Publié le : 31 Mars 2021
Pour ce nouvel épisode, le blog « Echappé des réserves » vous invite à découvrir les pérégrinations d'un tableau de format monumental, « Saint Jean-Baptiste écoutant la sentence de sa mort » par le peintre isérois Claude Noël Thevenin, qui vient de retrouver sa place à la cathédrale Saint-Pierre de Saint-Flour dans le Cantal...

Claude Noël Thevenin, Saint Jean-Baptiste écoutant la sentence de sa mort, 1837, FNAC PFH-6519. © Cliché CRPA-HBG-2020

C’est au cœur du département du Cantal que nous allons aujourd’hui, dans le diocèse de Saint-Flour, avec sa cathédrale Saint-Pierre à la façade massive en pierre de lave, témoin du gothique auvergnat du XVe siècle. Dans cet édifice, l’ensemble du mobilier liturgique a été dessiné par le maître orfèvre Goudji, après que Mgr Bruno Grua en eut fait la commande en 2010. Toutefois notre sujet de traitera d’aucune de ces pièces, mais bel et bien d’un tableau : Saint Jean-Baptiste écoutant la sentence de sa mort par le peintre isérois Claude Noël Thevenin.
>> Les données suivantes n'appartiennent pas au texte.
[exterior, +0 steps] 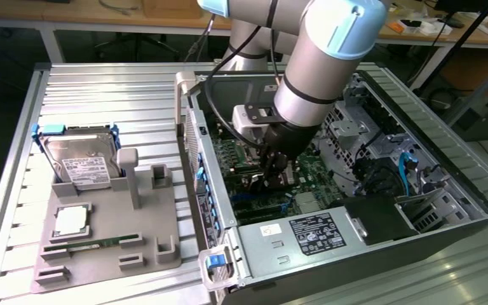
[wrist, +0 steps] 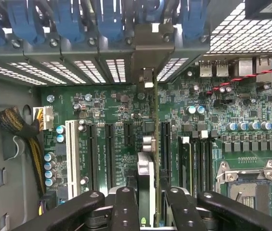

Il s'agit d'une huile sur toile haute de 3,34 m sur 2,27 m de large. La scène prend place dans une prison. Le personnage principal, sur le côté gauche est saint Jean-Baptiste. Il est en pleine lumière et revêt la melotte, une peau de chameau attachée à la taille par une ceinture qui est son attribut traditionnel. A ses côtés est couché un agneau rappelant l’Évangile de Jean : « Le lendemain, voyant Jésus venir vers lui, Jean déclara : « Voici l’Agneau de Dieu, qui enlève le péché du monde » (Jn. 1:29). Sur le côté droit, émergent de la pénombre deux hommes : le premier tient un plat et une hache – le bourreau qui devra faire son office – et le second est le juge qui lit la sentence de mort prononcée quelques minutes plus tôt par Hérode Antipas. Tout au fond de la composition : Salomé qui observe la scène d’un œil presque amusé et distrait. Elle est accompagnée d’une servante aux mains serrées qui assiste à la lecture de cette sentence. Jean-Baptiste semble serein, il présente ses mains ouvertes à la pleine lumière qui lui fait face projetant ainsi son ombre sur le mur de la geôle. Il entend la sentence lue et accepte le martyre pour avoir reproché à Hérode Antipas son mariage avec sa belle-sœur Hérodiade, mère de Salomé. Sa tête sera tranchée et présentée à Hérode sur un plateau. Le peintre choisit donc ici le moment le plus tendu de l’histoire de saint Jean-Baptiste. Ce moment où tout bascule.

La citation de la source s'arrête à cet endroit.